ChapterForge is a library and CLI to mux chapters (text and optional images) into AAC/M4A files while preserving metadata and handling Apple-compatible chapter tracks.

Table of Contents

Motivation and Backstory

MPEG4 and its container MP4 standard do not explicitly describe chapter marks. Apple however did, implicitly.

Back in the days, under the umbrella of the QuickTime.framework, Apple had released authoring tools for audiobooks. With those tools you could add jump-marks to an M4A file. Those jump-marks could have a description text, an image and possibly more. That way a user could conveniently jump to specific sections of the audio -- useful for example as a mark for chapters. There are many players that understand those, but not all do. Specifically Apple who has pushed for this "extension" of the standard, has traditionally been understanding it in their players. That is true for Music.app, iTunes.app, QuickTime.app and even Books.app. All of them today support chapter marks. Windows has existing support there as well. That said it becomes clear, this is not standard but at least a functional solution for the challenge of encoding such thing into the audio file.

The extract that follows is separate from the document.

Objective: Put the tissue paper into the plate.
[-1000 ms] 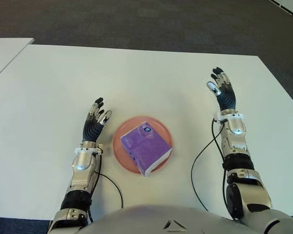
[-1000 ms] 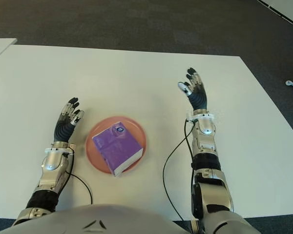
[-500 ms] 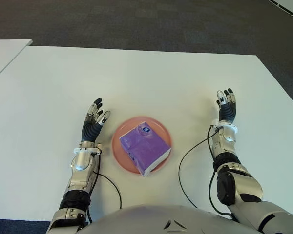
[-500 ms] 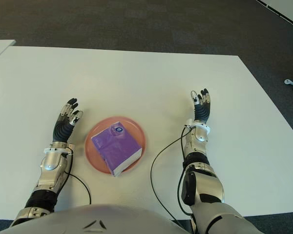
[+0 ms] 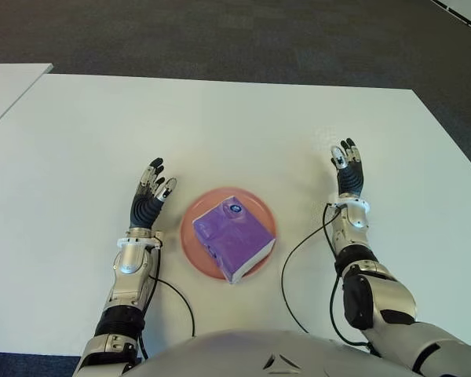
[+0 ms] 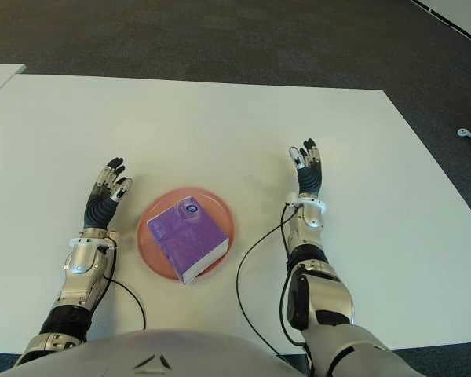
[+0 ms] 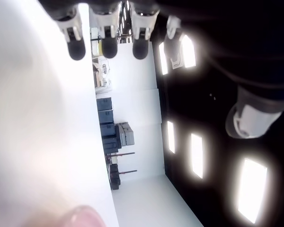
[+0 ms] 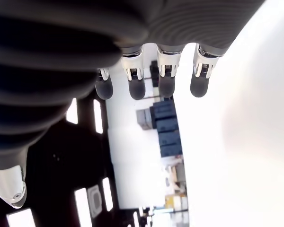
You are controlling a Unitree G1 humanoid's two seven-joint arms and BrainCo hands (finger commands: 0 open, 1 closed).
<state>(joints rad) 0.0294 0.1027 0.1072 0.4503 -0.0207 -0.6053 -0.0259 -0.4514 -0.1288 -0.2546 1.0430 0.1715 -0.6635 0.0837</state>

Apple did support authoring tools - but that was way back in PowerPC times. The QTKit is long gone. There appears to be not a single open source tool in the market that would support a recent OS. There are tools like ffmpeg - it does even support chapter marks for MP4 - but - no images for those. The only tool in the market supporting images in chapter marks in 2025 appears to be Auphonic - commercial.

All the existing libraries offered to application developers, even the big players like Bento4 do not support chapter marks with images. AVFoundation, the framework Apple offers these days for media playback and authoring does fully support reading of MP4 chapter marks including images. Thus creating a player supporting that feature is trivial. The kicker here is, Apple does not support any way of authoring / writing / creating such files - none at all.

No one had a strong enough interest to change this, until today.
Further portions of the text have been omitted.